A Challenge One, Prompt Two Story

Feb 12, 2006 15:57

I can't even begin to tell you the last time that I wrote a Voyager story. Years. But last night, tremblingmoon and I were talking about Voyager and Kathryn Janeway, and I began to feel nostalgic and I remembered why, and how much, I had loved the character. And so, I took one of the gorgeous prompts from the first even_angels_ challenge, and wrote this. Who knows, maybe Kathryn and I will become re-acquainted *g*.

And yes, I know that challenge is over, but what is the point of being one of the ones making the rules, if, occasionally, you can't break them? *g*

Drowning
Fewthistle
Challenge One, Prompt Two
Star Trek: Voyager
J/7
Words: 510



Words aren't always simple when they have to embrace the consequences of life. If there was a lesson that Kathryn Janeway had learned out here in the isolation of the Delta Quadrant, it was that nothing is simple; and everything is. Life, death. Love, hate. Loyalty, betrayal. All infinitely nuanced, and all starkly fundamental.

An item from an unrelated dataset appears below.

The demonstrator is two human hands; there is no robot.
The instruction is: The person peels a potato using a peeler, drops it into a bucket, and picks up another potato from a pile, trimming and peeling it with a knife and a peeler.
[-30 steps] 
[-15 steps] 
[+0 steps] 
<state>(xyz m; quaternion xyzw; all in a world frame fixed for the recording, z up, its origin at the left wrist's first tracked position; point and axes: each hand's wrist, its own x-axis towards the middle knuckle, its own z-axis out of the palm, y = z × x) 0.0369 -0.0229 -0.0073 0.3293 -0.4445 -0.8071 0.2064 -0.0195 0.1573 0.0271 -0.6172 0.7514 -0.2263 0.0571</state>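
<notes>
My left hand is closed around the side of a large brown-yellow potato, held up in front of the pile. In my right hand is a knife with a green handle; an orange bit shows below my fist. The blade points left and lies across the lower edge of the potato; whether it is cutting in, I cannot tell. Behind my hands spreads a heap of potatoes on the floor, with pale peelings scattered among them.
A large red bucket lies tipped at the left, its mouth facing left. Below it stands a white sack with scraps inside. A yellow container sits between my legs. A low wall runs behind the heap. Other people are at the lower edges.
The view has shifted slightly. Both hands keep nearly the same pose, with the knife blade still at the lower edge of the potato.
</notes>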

It was another endless night; just one more in a soul-crushing season of long nights. Outside the distressed white hull of Voyager, the yawing sea of blackness tugged at them, drawing her ship and her crew deeper into the frozen pit of space. In the darkness of her quarters, Kathryn watched as the patternless pattern of stars swept by them, momentary beacons of light; small, ineffectual, they offered neither direction, nor solace.

They were low on supplies, low on spare parts, low on deuterium. The most advanced ship in the fleet, the pride of Utopia Planetia, now battered, bruised, listing badly to starboard. And what of her captain? The indomitable Kathryn Janeway, daughter of an admiral, just as battered, just as bruised.

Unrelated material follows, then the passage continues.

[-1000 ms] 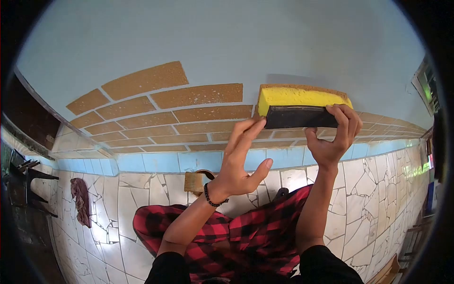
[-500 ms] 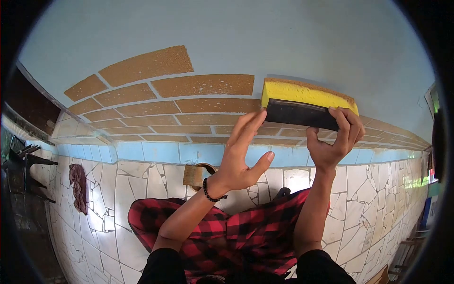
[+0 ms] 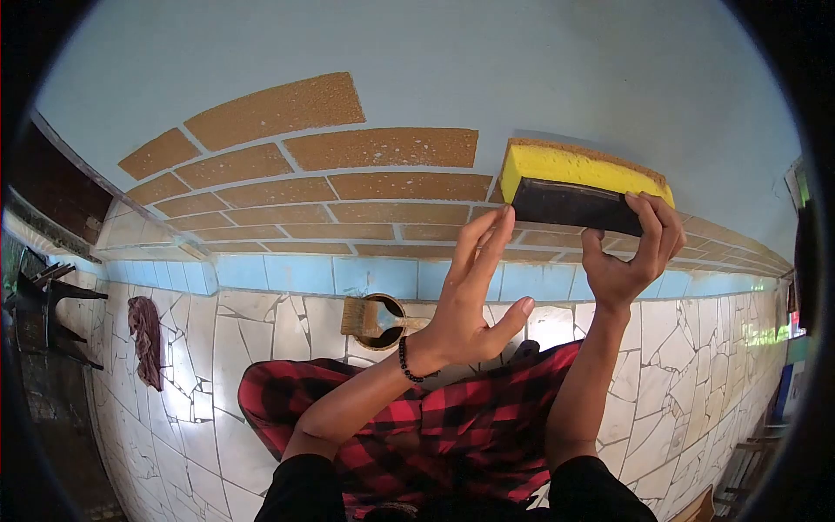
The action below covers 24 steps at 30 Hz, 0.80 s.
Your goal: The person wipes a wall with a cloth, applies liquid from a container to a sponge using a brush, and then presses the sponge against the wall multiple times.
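A yellow sponge block (image 3: 583, 165) with a black back and a brown-coated face is at the grey wall, its brown side turned to the wall; whether it touches is hard to tell. My right hand (image 3: 633, 248) grips the black back near its right end, thumb below and fingers over it. My left hand (image 3: 478, 296) has its fingers stretched out and its thumb apart. Its fingertips are at the lower left corner of the sponge, apparently touching it. Rows of brown brick shapes (image 3: 383, 148) cover the wall to the left of and below the sponge.
On the floor by the wall, a paint brush (image 3: 361, 318) lies across a round pot (image 3: 380, 339), partly behind my left wrist. A crumpled brown cloth (image 3: 144, 344) lies farther left, near a dark chair (image 3: 65, 304). Light blue tiles (image 3: 377, 277) run along the wall's base.
The sponge and both hands have shifted a little to the right and slightly down in view. More of the brush and pot now shows beside my left wrist.
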Each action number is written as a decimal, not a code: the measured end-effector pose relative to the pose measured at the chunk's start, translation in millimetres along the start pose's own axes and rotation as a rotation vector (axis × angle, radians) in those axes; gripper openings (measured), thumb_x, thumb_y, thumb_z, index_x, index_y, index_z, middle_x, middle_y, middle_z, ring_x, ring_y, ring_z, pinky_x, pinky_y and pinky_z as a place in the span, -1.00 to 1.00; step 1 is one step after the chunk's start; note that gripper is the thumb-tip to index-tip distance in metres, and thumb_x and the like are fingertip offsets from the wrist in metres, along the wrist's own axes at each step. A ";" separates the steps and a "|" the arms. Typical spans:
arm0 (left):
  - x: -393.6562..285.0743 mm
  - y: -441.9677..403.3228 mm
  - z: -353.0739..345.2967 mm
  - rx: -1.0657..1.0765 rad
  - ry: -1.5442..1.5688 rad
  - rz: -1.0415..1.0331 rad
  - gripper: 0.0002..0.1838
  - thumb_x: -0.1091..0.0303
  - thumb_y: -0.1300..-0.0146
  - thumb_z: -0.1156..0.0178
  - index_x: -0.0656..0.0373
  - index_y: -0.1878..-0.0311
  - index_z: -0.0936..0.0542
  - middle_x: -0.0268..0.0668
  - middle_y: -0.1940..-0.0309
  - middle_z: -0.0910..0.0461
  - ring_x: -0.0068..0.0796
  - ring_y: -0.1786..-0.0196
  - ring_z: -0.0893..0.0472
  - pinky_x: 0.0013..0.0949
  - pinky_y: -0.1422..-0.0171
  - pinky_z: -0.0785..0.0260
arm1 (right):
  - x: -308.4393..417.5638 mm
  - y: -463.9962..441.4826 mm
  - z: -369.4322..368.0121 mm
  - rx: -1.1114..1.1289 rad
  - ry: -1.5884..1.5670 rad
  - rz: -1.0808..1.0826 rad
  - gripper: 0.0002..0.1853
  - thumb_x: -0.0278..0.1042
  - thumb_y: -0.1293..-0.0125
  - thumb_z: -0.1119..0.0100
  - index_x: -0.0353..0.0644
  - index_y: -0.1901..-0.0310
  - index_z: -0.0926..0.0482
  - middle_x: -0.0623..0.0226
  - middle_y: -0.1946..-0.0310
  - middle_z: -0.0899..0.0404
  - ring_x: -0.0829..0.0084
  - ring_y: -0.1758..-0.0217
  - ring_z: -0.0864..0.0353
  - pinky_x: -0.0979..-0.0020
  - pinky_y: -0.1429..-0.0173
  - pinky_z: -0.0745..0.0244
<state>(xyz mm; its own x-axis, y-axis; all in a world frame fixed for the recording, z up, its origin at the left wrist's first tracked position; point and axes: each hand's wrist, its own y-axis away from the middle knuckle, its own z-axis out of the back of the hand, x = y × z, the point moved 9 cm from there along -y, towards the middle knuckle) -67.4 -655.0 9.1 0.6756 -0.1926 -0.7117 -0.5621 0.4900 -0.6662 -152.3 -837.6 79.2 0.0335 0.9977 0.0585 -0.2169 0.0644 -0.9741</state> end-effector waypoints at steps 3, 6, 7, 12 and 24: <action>-0.2 -0.1 1.8 -0.033 0.003 -0.005 -0.04 0.25 -0.25 -0.29 0.34 -0.67 -0.13 0.10 -0.52 -0.20 -0.07 -0.37 -0.47 -0.09 -0.32 -0.42 | 2.7 0.4 -1.0 -0.004 0.003 -0.001 -0.34 -0.55 0.30 -0.33 0.02 -0.03 -0.68 0.40 0.00 -0.62 0.28 -0.21 -0.50 0.19 -0.34 -0.29; 0.1 -0.5 4.2 -0.051 0.007 -0.018 -0.05 0.25 -0.25 -0.29 0.35 -0.66 -0.14 0.10 -0.52 -0.21 -0.08 -0.35 -0.48 -0.09 -0.31 -0.43 | 4.6 0.6 -2.1 -0.012 0.004 0.004 -0.34 -0.54 0.29 -0.34 0.03 -0.04 -0.68 0.40 0.01 -0.62 0.29 -0.20 -0.50 0.19 -0.33 -0.29; 0.0 -0.7 4.8 -0.054 0.008 -0.024 -0.05 0.25 -0.25 -0.29 0.36 -0.66 -0.14 0.10 -0.52 -0.21 -0.08 -0.34 -0.49 -0.09 -0.30 -0.44 | 4.9 0.8 -2.3 -0.015 0.005 0.007 -0.34 -0.54 0.29 -0.34 0.03 -0.04 -0.68 0.40 0.01 -0.62 0.29 -0.19 -0.50 0.19 -0.33 -0.29; 1.4 -1.0 5.8 -0.057 0.013 -0.014 -0.06 0.27 -0.25 -0.28 0.35 -0.66 -0.15 0.10 -0.52 -0.21 -0.08 -0.34 -0.49 -0.09 -0.30 -0.44 | 4.6 2.3 -4.0 -0.015 0.002 0.010 -0.34 -0.54 0.28 -0.34 0.03 -0.05 -0.68 0.40 0.00 -0.63 0.29 -0.20 -0.50 0.19 -0.34 -0.29; 3.7 -0.6 8.9 -0.064 0.020 0.010 -0.08 0.33 -0.25 -0.26 0.34 -0.66 -0.14 0.09 -0.54 -0.20 -0.09 -0.35 -0.49 -0.12 -0.30 -0.44 | 7.7 4.2 -8.5 0.004 -0.002 0.016 -0.34 -0.51 0.25 -0.36 0.06 -0.07 -0.68 0.40 -0.02 -0.64 0.30 -0.23 -0.50 0.18 -0.38 -0.30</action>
<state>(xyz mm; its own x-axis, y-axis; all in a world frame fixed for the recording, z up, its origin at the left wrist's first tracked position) -60.3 -648.4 8.8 0.6605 -0.2056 -0.7221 -0.5983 0.4370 -0.6716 -144.7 -829.8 73.7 0.0284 0.9987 0.0428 -0.2216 0.0481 -0.9740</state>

Sometimes, in the incalcuable hours until morning watch sounded, Kathryn felt that all of her beliefs, all of her Starfleet ideals had been rendered meaningless here on the other side of the looking-glass; like a call to worship the one true God, only to discover a pantheon of other Gods, many more powerful, more brutal and cruel than Kathryn could have dreamt in the worst of her hellish nightmares.

Yet, still she clung to those beliefs, to a code of behavior, to a zeitgeist that offered her little more than a spar to keep her afloat. She had quickly discovered that even one small piece of driftwood was preferable to drowning. Drowning was not an option.

In another part of Voyager, Seven of Nine regenerated in her chamber, her piercing blue eyes shuttered, her expression almost innocent, and a little wistful. Kathryn knew this, for many an empty evening found her standing in the Cargobay, watching the slow, steady rise and fall of Seven’s breathing, wondering at the dreams that danced silently behind those closed lids.

Kathryn longed to know the contents of those dreams. She stood for hours, wondering if Seven’s visons were brilliant, vivid with bright colors, or hazily tinted in sepia-tones. Wondered if she was in them. She always slipped away into the empty corridors of the ship long before Seven’s eyes blinked open to a new day. Kathryn knew that she could drown in those eyes, in the possibility of redemption in their azure depths. But again, drowning was not an option.

So Kathryn perservered. She stayed strong, she never faltered, never wavered. To her crew, Kathryn Janeway was a rock upon which to stand; solid ground amid quicksand upon which to build their hope that they would one day get home. It was only at night, here alone with the distant stars and her ever-present fears, that Kathryn felt the icy waters rising up around her, the cold numbing her limbs, pulling her gently under.

All things scream silently, she thought: We are a God in ruin.